Administrators to propose liquidation of former TAP SGPS. Assets cover only a tiny fraction of the debt

  • ECO News
  • 2 October 2025

Closure and liquidation are considered inevitable as the company is no longer active. TAP and Azul are claiming debts in excess of €1.28 billion. Assets amount to less than €30 million.

Liquidation is the almost certain fate of the former TAP SGPS, SIAVILO SGPS, since the company is no longer active. This will be the proposal that the insolvency administrators will present to creditors at the meeting scheduled for Thursday, ECO learned from a source familiar with the process.

The meeting, which will bring together the half-dozen creditors who have claimed credits from SIAVILO, will consider the report prepared by the insolvency administrators. In addition to analysing the debtor’s accounting status, the document includes an indication of the prospects for maintaining the company.

However, in recent years, the former TAP SGPS has lost its assets and is now without any activity, hence the only option is liquidation.

TAP SGPS, renamed Siavilo at the beginning of the year, saw its last assets sold to TAP SA in January: the entirety of Portugália, 51% of Cateringpor and 100% of UCS, the group’s healthcare company.

The holding company had already ceased to hold any stake in TAP SA in 2021, due to public capital injections into the company that owns the airline. In June 2024, it also ceased to be a shareholder in the former Groundforce, now Menzies Aviation, as part of the insolvency process.

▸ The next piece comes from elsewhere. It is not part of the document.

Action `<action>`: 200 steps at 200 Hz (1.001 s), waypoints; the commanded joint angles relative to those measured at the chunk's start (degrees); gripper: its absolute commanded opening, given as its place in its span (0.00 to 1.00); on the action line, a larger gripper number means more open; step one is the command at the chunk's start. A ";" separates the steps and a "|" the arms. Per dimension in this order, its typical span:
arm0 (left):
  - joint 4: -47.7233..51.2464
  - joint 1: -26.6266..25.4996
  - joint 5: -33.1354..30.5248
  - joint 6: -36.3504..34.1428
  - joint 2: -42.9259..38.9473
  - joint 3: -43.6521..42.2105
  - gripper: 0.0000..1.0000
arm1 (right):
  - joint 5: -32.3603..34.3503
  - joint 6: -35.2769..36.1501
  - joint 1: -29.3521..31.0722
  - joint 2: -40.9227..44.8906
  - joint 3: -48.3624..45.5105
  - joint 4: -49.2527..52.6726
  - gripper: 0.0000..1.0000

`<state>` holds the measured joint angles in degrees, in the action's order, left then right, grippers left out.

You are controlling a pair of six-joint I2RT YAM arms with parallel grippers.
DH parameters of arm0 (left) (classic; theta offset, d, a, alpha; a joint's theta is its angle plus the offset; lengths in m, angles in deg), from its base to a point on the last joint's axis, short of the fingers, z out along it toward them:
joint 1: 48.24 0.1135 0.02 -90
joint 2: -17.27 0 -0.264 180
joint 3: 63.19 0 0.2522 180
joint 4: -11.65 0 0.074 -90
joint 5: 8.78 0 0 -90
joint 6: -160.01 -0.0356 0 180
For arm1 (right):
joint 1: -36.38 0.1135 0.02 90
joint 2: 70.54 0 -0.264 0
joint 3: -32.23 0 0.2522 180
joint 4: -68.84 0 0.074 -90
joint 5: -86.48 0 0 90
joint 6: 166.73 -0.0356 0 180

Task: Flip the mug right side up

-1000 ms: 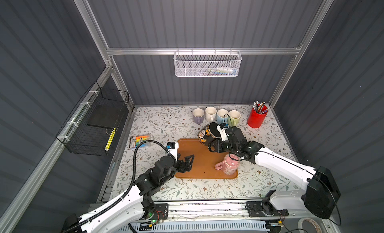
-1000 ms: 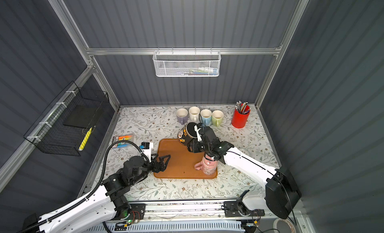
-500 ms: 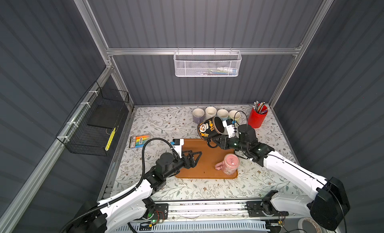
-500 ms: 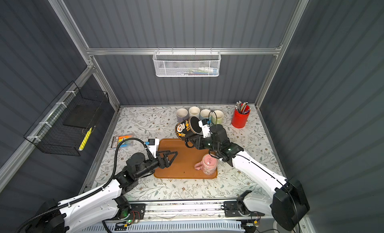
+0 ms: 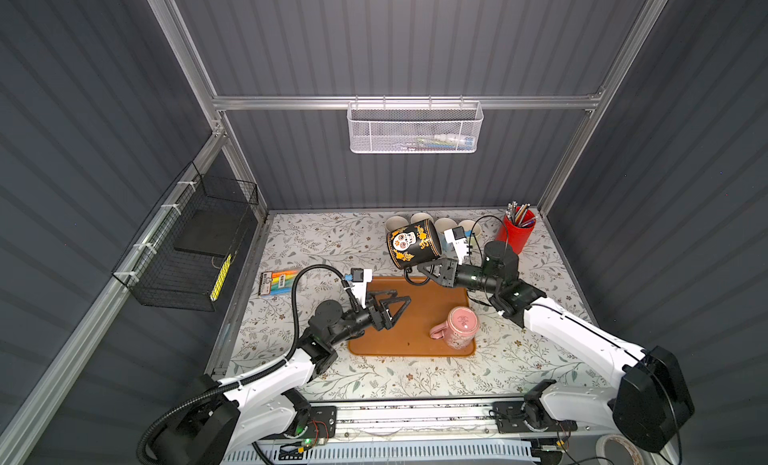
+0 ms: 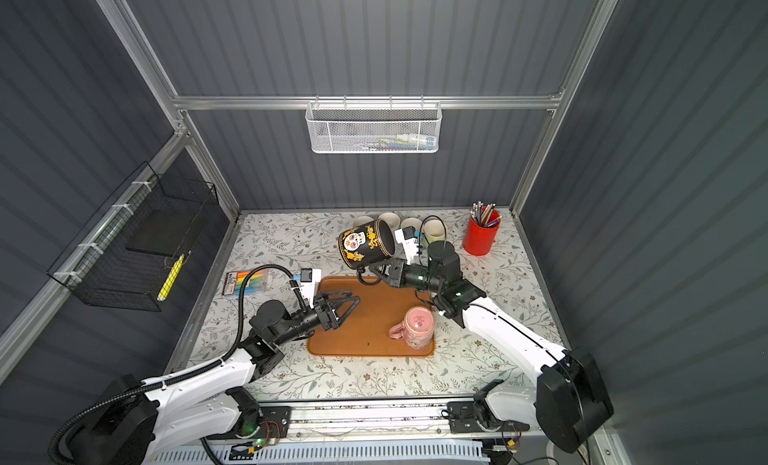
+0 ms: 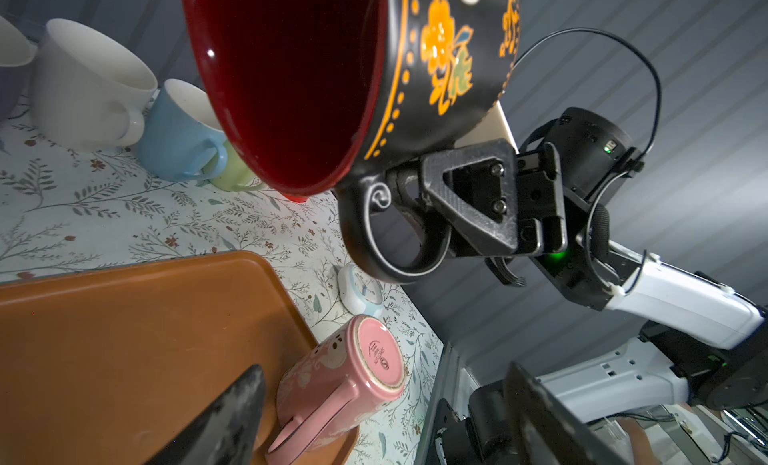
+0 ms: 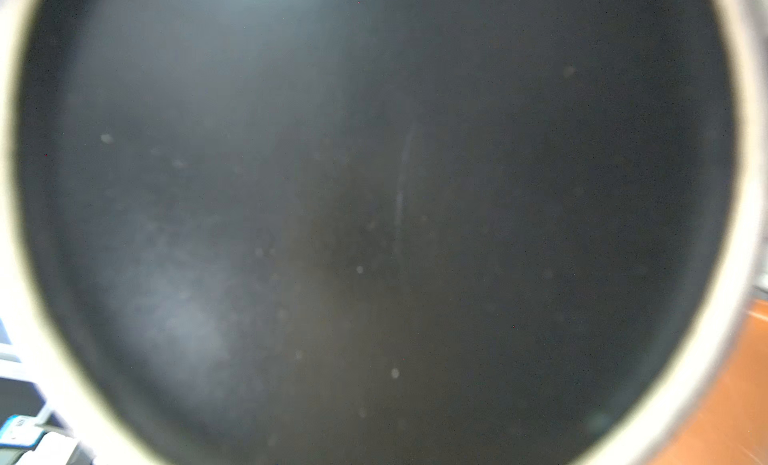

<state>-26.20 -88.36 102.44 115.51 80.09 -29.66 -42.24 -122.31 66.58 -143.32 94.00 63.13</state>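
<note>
Aloft: black skull-painted ceramic mug (image 5: pixel 411 242), pinched by its handle.
Near: left gripper (image 5: pixel 395 303) spread wide, empty, over brown plastic tray (image 5: pixel 415 330); pink ceramic mug (image 5: pixel 459 328) base-up at tray's 4 o'clock. Farther: right gripper (image 5: pixel 422 269) clamps handle, mug body at its 11 o'clock, tipped sideways.

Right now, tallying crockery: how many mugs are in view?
6: black skull mug held by right end effector; pink mug inverted on tray; four cups at back, partly hidden.

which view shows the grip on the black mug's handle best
Left wrist: close up, right gripper shut on the mug handle. Both top views show it small; the right wrist view, only blurred dark mug.
</note>
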 commanded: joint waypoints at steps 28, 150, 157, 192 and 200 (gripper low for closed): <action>-8.13 1.55 2.70 1.40 1.90 3.92 0.81 | -5.31 -4.14 -0.53 -0.45 1.28 -18.63 0.00; -18.61 4.72 5.45 6.87 10.21 7.81 0.59 | -8.47 -5.96 -0.49 -0.47 -0.50 -23.76 0.00; -18.61 4.70 5.84 6.76 10.43 8.19 0.58 | -8.53 -5.99 -0.52 -0.49 -0.59 -23.78 0.00; -18.19 4.70 6.28 6.49 10.86 9.13 0.52 | -9.13 -6.00 -0.57 -0.40 -1.34 -24.37 0.00; -18.26 4.74 6.53 6.61 11.05 9.33 0.49 | -9.33 -5.99 -0.53 -0.38 -1.49 -24.48 0.00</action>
<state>-41.90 -84.12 107.46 121.95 90.61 -22.64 -49.78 -129.33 66.34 -145.24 91.55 49.15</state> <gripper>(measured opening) 0.523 0.190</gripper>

What assets does Siavilo still have? A bank deposit of €11.8 million and another of €12 million in TAPGER, which it owns 100%, but which is also no longer active.

These €23.8 million in deposits are a tiny sum compared to the debts claimed. The exact final amount has yet to be determined, but TAP SA alone, which filed for insolvency on 6 August, is claiming €1.104 billion in credits, already provisioned.

Added to this amount is €235.26 million owed to Parpública and Azul, the two underwriters of the convertible bond issue made in 2012. The largest share, €176.9 million, is claimed by the Brazilian airline, which currently has a legal dispute with TAP.

Facing financial difficulties at the time, Azul attempted to negotiate with TAP in the summer of 2024 for early repayment of the bonds at a value lower than the total debt. No agreement was reached, and the Brazilian airline demanded that TAP recognise the guarantees provided in the bond loan, which include the Miles & Go customer loyalty programme.

The Portuguese airline’s board of directors rejected this and in November filed a lawsuit seeking the annulment of the guarantees, arguing that this was not senior debt but shareholder loans, as David Neeleman was at the time both a shareholder of TAP SGPS and the largest shareholder of Azul — an argument that the Brazilian airline rejects and has already contested.

In April, a bondholders’ meeting was held at which a resolution proposed by Azul was approved, formally declaring TAP SGPS in default and triggering a request for repayment of the debt, amounting to €176.9 million. A payment note was sent by Banco Montepio on 27 May, which the public holding company did not pay, as reported by ECO.

The governing bodies of TAP SGPS resigned en masse between the end of March and the beginning of June. On 10 July, the insolvency application for the now SIAVILO was filed, declared on 6 August.

The Government has already acknowledged that the debt owed to Azul is one of the contingencies that penalise TAP’s value in the privatisation process. In July, the Minister for Infrastructure stated that he had mandated TAP’s board of directors to negotiate with Azul and reiterated that the case should be “settled in court”.